In relazione al momento dell’attività, viene previsto che il presidente e i componenti del collegio durano in carica quattro anni: si tratta anche in questo caso di una disposizione che rafforza il carattere autonomo dell’amministrazione, volta ad evitare che la durata dell’incarico coincida con la durata del mandato parlamentare e, quindi, diretta a scongiurare l’influenza dell’organo nominante nei riguardi dell’attività dell’amministrazione (cd. indipedenza funzionale[13]). Nella medesima prospettiva, si pone la garanzia dell’inamovibilità dei componenti del Collegio, cui si aggiunge il divieto di vincolo di mandato. In aggiunta, la disciplina reca una serie di incompatibilità, sia in entrata che in uscita, con il ruolo di membro del Garante: nello specifico, si tratta di divieti volti ad evitare un eventuale conflitto di interessi. In modo particolare, occorre sottolineare come l’incompatibilità cd. in uscita integri il cd. divieto di pantouflage (o revolving doors), in analogia con quanto previsto per i dipendenti pubblici dall’art. 53, comma 16-ter, del d.lgs. 165/2001: nello specifico, si dispone un cd. periodo di raffreddamento di durata annuale.

In rapporto al momento organizzativo, occorre rilevare come il Garante sia dotato di un’ampia autonomia regolamentare. Tale potestà regolamentare si esplica anche in riferimento all’adozione di un codice di condotta per i propri componenti: in tal senso, si rammenta che il d.p.r. 62/2013, che disciplina il codice di comportamento dei dipendenti pubblici, non si applica alle autorità amministrative indipendenti, che adottano un proprio codice di condotta. Tale potere di normazione si ascrive al novero della funzione di regolazione interna che caratterizza le autorità amministrative indipendenti[14] e che si rende necessaria al fine di tutelarne l’autonomia, sia strutturale che funzionale.
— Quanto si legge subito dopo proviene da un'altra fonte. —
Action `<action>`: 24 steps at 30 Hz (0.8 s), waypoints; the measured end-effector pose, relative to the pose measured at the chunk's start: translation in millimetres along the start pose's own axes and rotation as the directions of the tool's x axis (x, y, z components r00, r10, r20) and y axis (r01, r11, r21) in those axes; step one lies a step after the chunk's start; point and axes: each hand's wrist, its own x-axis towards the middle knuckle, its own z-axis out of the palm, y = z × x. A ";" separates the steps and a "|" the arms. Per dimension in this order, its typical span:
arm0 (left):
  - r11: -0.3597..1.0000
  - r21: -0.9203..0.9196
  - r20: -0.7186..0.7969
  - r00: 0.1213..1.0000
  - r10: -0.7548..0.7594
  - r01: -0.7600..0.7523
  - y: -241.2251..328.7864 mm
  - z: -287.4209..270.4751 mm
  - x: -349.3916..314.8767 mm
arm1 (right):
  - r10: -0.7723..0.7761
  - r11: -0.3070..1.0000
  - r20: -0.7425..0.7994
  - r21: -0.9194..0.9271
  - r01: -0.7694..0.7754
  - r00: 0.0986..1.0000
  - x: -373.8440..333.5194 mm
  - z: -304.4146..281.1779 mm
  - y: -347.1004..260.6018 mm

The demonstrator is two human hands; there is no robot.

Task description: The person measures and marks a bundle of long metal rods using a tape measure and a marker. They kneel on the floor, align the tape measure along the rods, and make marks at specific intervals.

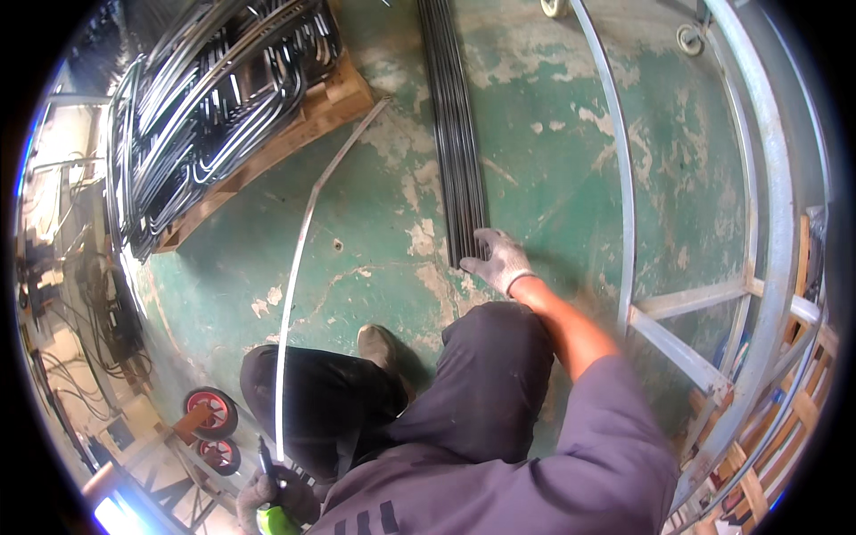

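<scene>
On a green floor (553, 192), one bunch of dark rods (456, 143); at its near end, one right hand (501, 260) with spread fingers. Clutched in one left hand (298, 498), one green thing (278, 522), one dark stick (264, 455).

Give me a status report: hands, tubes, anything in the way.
Left hand gripping a green tool, strip running up from it. Right hand at near end of tubes, fingers spread. Tubes flat on floor; strip left of them, not across.
</scene>
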 end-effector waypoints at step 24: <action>0.998 0.057 0.622 0.783 -0.026 -0.012 -21.6 22.3 85.5 | -0.439 -0.127 0.212 0.947 -0.294 0.873 -39.1 -96.3 -251.5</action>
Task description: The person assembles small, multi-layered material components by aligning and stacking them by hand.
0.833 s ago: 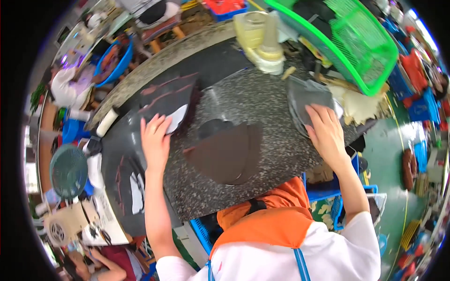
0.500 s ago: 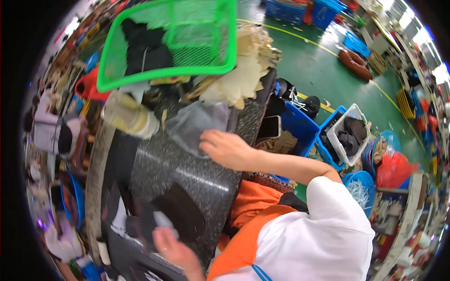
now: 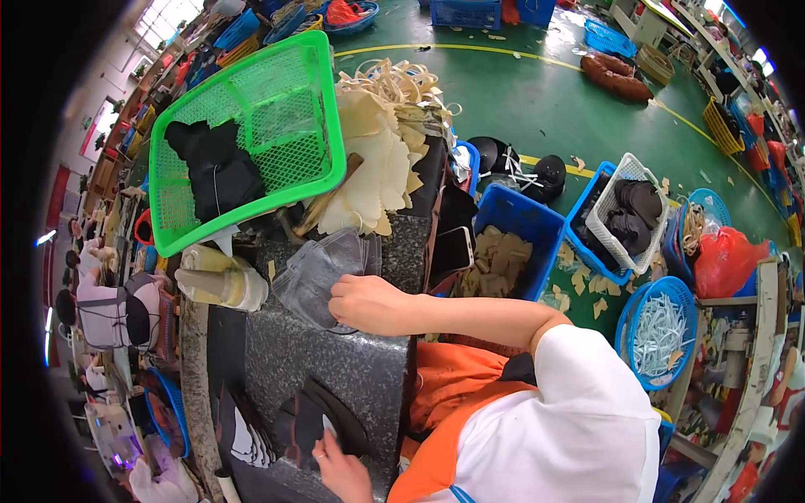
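Observation:
My right hand [image 3: 369, 304] is closed, its fingertips bent onto the edge of a stack of thin grey sheer cut pieces [image 3: 312, 281] on the dark speckled worktop [image 3: 352, 360]. My left hand [image 3: 344, 474] is lower down, its fingers closed on a small pale piece [image 3: 328, 426]. That piece lies over dark shoe-upper pieces [image 3: 340, 411], whose lower part my hand partly covers. Left of these, a fanned stack of black pieces with white edges [image 3: 245, 432] rests on the worktop. A cloudy jar [image 3: 220, 281] stands beyond the sheer pieces.
A green basket [image 3: 251, 222] holding black pieces sits at the far end, beside cream scalloped scraps [image 3: 365, 159]. On the right stand a blue bin [image 3: 545, 251] of scraps, a white basket [image 3: 599, 226] and a round blue basket [image 3: 625, 335] of white strips. A phone [image 3: 454, 250] lies at the worktop's edge.
My left hand has brought the pale piece to rest over the dark pieces. My right hand stays at the sheer stack. The whole view has shifted, showing more of the worktop's near end.

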`<move>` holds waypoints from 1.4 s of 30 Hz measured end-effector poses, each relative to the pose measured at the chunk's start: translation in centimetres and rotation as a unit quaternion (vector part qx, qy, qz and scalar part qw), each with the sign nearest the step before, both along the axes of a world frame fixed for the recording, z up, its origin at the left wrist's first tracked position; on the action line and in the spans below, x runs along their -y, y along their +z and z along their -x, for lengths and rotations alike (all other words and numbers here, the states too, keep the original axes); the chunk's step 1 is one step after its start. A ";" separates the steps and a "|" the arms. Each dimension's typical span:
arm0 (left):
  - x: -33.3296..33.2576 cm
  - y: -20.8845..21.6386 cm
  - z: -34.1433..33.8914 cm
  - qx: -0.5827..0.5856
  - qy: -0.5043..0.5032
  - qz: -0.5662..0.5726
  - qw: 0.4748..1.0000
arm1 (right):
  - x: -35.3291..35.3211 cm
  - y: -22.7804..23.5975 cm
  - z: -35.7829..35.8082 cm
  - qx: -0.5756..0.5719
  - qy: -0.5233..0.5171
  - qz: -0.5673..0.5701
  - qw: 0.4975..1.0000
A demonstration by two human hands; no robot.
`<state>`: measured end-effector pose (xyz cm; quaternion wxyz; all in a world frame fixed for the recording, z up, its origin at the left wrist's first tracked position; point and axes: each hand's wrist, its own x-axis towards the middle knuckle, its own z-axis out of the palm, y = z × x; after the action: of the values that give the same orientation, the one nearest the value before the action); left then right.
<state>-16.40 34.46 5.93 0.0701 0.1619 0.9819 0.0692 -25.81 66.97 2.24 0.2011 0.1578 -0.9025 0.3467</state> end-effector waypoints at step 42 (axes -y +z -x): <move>-3.5 -1.4 1.3 -0.013 0.135 -0.607 0.783 | 14.2 3.3 -2.4 0.400 0.160 0.208 0.878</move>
<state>-17.65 38.00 4.51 -0.0658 0.0380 0.7495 0.6576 -23.45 52.82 5.49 -0.2068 0.1026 -0.7758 0.5872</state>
Per quanto concerne la dotazione organica dell’autorità, le disposizioni normative prevedono come l’Ufficio del Garante includa un dirigente di livello generale, un altro di livello non generale e venti dipendenti di qualifica non dirigenziale. Occorre chiarire come tale personale viene assunto per pubblico concorso, nel rispetto del principio di cui all’art. 97 comma 4 Cost. Inoltre, è prescritta la possibilità di coinvolgere esperti esterni all’organizzazione dell’autorità, fino ad un massino di otto unità, purché dotati di comprovata esperienza in materia di disabilità, in modo da garantire l’alto profilo tecnico-professionale che contraddistingue l’attività dell’autorità. Infine, si prevede che il Garante si avvale provvisoriamente di un primo contingente di personale, selezionato dalle altre amministrazioni pubbliche, al fine di consentire l’avvio delle attività nelle more dell’espletamento delle prove concorsuali, ossia prima che l’amministrazione sia dotata di personale proprio.
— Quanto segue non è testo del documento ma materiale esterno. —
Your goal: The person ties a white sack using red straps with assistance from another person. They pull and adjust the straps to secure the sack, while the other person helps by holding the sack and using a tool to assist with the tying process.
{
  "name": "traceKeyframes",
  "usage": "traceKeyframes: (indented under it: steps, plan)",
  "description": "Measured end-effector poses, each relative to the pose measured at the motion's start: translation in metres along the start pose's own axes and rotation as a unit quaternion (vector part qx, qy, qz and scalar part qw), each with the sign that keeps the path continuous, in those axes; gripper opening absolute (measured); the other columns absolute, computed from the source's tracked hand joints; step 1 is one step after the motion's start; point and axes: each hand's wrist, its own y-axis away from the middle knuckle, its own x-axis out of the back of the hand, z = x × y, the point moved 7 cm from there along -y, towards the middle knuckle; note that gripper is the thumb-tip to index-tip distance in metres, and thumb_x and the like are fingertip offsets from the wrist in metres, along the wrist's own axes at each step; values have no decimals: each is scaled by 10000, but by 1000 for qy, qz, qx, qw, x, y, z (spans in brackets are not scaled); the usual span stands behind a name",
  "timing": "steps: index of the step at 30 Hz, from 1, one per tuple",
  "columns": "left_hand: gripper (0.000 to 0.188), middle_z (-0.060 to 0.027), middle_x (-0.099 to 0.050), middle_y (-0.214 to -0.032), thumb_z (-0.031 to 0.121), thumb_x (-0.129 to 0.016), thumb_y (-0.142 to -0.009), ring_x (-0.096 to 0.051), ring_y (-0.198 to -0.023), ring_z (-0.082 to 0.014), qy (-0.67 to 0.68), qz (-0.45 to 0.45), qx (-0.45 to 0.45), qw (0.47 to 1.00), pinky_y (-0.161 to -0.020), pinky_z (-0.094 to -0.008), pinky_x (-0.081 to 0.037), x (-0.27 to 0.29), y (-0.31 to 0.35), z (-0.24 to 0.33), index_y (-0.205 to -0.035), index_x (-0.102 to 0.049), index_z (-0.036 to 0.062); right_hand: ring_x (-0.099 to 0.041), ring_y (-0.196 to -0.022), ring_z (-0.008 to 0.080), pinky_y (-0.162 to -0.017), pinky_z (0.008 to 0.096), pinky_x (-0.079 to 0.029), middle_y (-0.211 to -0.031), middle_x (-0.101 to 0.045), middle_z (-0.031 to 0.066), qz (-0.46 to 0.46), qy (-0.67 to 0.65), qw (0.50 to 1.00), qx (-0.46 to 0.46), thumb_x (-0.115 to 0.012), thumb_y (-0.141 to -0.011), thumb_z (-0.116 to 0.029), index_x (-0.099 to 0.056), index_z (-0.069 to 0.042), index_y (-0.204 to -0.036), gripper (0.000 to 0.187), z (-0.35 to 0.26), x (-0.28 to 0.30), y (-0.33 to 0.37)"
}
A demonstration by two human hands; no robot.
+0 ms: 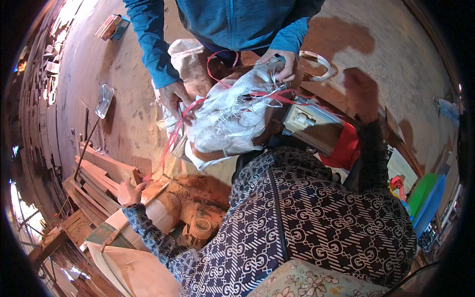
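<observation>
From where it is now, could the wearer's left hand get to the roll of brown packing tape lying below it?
Probably yes. The left hand is open and holds nothing, beside stacked wooden planks. The roll of brown packing tape lies uncovered on the orange-dusted surface, with nothing visibly between them; only the patterned sleeve runs nearby.

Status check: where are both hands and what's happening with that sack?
Left hand open, low by the wood planks, holding nothing. Right hand raised, blurred, empty as far as visible. Woven sack held by co-worker's hands, red twine trailing.

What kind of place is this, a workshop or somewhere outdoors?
Most likely a rough woodworking yard or workshop. Stacked wooden planks lie on a dusty reddish ground, and another person across ties up a white woven sack with red string.
</observation>
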Motion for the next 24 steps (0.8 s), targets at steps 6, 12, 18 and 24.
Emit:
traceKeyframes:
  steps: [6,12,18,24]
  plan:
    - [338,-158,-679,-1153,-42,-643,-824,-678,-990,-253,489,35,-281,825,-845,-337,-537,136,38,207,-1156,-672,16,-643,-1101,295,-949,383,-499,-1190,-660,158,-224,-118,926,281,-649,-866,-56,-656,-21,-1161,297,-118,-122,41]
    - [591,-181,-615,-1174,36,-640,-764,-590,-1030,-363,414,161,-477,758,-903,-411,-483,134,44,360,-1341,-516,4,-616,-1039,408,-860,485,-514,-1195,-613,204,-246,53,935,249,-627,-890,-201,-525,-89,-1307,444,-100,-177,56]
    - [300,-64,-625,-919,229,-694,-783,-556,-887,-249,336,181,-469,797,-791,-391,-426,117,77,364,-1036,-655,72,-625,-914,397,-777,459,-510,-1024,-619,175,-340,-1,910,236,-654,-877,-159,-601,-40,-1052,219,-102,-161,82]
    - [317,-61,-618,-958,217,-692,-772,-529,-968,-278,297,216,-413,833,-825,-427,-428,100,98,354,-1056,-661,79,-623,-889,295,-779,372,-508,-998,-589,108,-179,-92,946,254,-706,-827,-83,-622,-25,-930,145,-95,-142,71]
3. Le funzioni dell’Autorità  

Le Autorità amministrative indipendenti sono titolari di funzioni di natura diversa: in tal senso, si rileva che tali apparati si pongono in antitesi rispetto alla tradizionale ripartizione dei poteri dello Stato[15]. Da questo punto di vista, infatti, alcune autorità indipendenti svolgono contestualmente attività di regolazione, di amministrazione attiva (provvedimentale) e para-giurisdizionale[16]. L’esercizio di tali poteri sarebbe connotato da neutralità e non dall’imparzialità, che invece contraddistingue l’esercizio della funzione amministrativa da parte degli apparati pubblici tradizionali. L’esercizio del potere neutrale implica la totale equidistanza dell’Autorità dagli interessi coinvolti: in ciò consiste la differenza con l’esercizio del potere imparziale di cui all’art. 97 Cost., che comporta la prevalenza dell’interesse pubblico, nonostante la necessaria e complessiva valutazione di tutti gli interessi pubblici e privati (primari e secondari) coinvolti nella singola fattispecie[17]. In realtà, come chiarito dalla Corte costituzionale in una nota pronuncia, le autorità indipendenti possono essere portatrici, al pari delle altre amministrazioni pubbliche, di un interesse pubblico: in alcune circostanze, infatti, la posizione di tali apparati non risulta affatto indifferente rispetto agli interessi che vengono in rilievo[18]. Tale considerazione, come si avrà modo di vedere, si rende necessaria anche per l’Autorità Garante dei diritti delle persone con disabilità.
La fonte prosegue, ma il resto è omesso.